_What is needed_. Please keep to the lines below from the one with "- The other" through the one with "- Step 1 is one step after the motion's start", and restate them word for word, ends included.

============

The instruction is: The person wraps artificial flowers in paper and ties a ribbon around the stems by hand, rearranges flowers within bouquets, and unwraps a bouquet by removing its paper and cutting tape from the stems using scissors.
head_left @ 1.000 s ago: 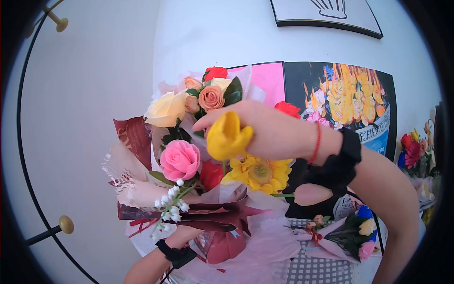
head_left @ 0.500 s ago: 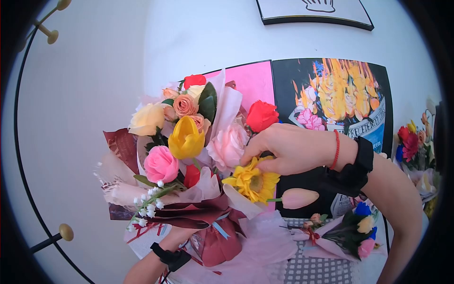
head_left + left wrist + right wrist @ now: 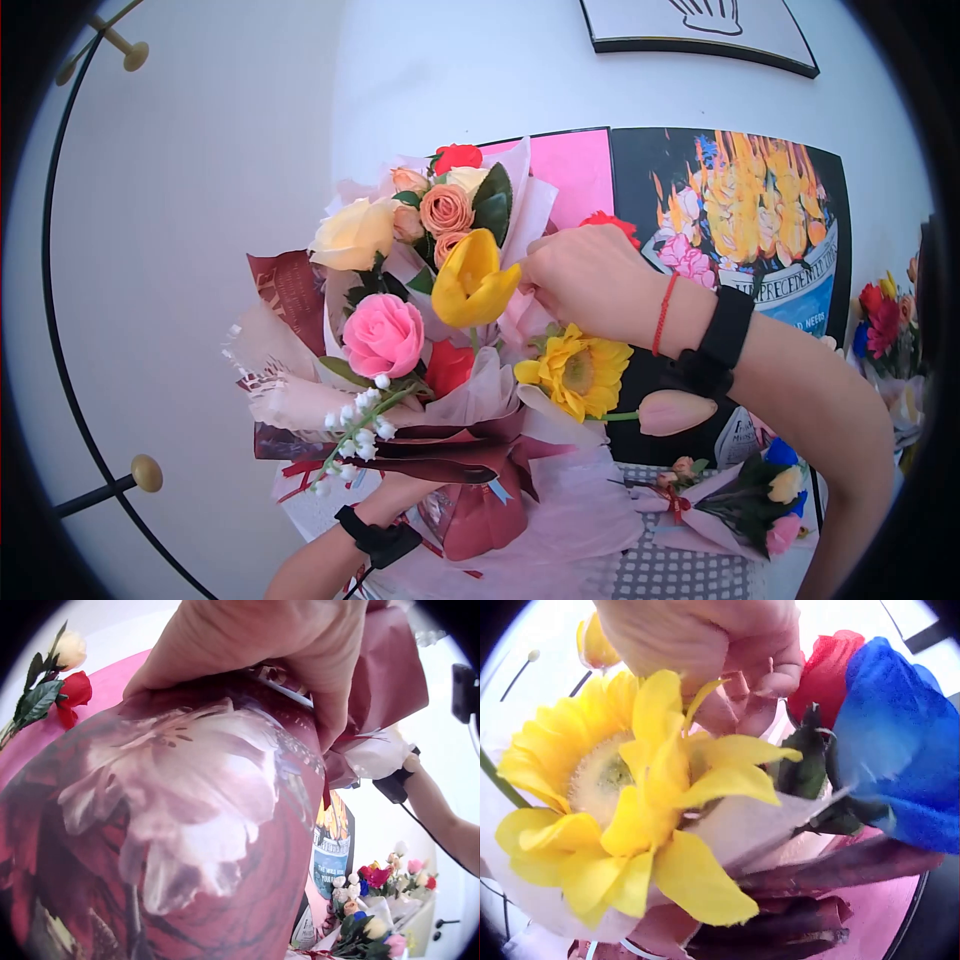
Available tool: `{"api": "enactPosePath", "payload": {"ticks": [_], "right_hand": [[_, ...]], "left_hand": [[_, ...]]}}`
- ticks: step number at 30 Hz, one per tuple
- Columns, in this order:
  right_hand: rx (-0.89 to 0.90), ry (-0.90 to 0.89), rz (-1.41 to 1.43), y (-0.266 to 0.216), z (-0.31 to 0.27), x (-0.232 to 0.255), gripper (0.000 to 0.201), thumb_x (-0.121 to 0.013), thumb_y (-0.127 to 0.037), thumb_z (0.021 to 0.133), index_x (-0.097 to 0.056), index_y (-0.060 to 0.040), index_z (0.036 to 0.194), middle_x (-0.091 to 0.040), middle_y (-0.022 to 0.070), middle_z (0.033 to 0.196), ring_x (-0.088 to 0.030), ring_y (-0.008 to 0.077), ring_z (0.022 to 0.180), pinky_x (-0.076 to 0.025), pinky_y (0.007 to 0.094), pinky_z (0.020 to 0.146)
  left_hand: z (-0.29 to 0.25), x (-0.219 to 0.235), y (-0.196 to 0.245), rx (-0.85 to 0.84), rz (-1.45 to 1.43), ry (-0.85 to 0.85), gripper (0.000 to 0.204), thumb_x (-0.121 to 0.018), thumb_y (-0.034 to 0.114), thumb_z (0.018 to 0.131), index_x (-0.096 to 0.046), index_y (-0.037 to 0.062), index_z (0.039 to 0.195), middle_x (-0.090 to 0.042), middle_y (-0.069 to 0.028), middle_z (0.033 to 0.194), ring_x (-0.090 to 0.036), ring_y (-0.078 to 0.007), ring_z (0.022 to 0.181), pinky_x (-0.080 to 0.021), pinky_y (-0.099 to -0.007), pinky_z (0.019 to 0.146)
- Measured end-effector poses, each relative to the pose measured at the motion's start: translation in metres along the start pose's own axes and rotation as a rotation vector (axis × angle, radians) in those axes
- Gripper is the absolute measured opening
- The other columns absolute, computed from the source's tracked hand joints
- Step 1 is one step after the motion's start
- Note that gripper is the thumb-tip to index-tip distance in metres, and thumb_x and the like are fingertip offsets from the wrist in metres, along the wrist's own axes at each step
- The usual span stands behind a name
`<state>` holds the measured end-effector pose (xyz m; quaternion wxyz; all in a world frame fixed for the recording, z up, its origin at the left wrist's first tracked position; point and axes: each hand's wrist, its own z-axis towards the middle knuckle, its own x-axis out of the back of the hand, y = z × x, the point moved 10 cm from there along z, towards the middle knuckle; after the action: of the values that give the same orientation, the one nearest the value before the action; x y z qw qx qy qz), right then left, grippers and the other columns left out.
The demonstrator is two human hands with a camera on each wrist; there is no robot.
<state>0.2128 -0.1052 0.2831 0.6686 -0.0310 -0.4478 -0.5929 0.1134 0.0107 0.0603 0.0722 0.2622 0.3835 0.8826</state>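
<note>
A large bouquet in maroon and pale pink wrap (image 3: 483, 523) fills the centre of the head view. My left hand (image 3: 398, 496) grips its gathered neck from behind; the left wrist view shows fingers (image 3: 255, 634) curled over the printed maroon wrap. My right hand (image 3: 600, 285) is among the blooms, just right of the yellow tulip (image 3: 470, 285) and above the sunflower (image 3: 578, 372). A pale pink rose (image 3: 521, 322) lies partly hidden below its fingers. In the right wrist view, my right hand (image 3: 712, 660) has bent fingers behind the sunflower (image 3: 600, 784); whether they pinch anything is hidden.
A small bouquet (image 3: 735, 508) lies on the checked cloth (image 3: 680, 572) at lower right. A dark flower poster (image 3: 640, 160) stands behind, and more flowers (image 3: 882, 325) are at far right. A black rack with wooden knobs (image 3: 147, 473) is on the left. A pale pink tulip (image 3: 677, 412) sticks out rightward.
My right hand has risen from the sunflower to beside the yellow tulip, now covering much of the pale pink rose. The head view has shifted slightly. My left hand keeps its grip.
</note>
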Motion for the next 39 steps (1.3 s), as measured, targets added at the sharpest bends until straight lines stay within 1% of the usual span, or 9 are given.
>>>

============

_Response_.
- The other columns absolute, computed from the source's tracked hand joints
- Step 1 is one step after the motion's start

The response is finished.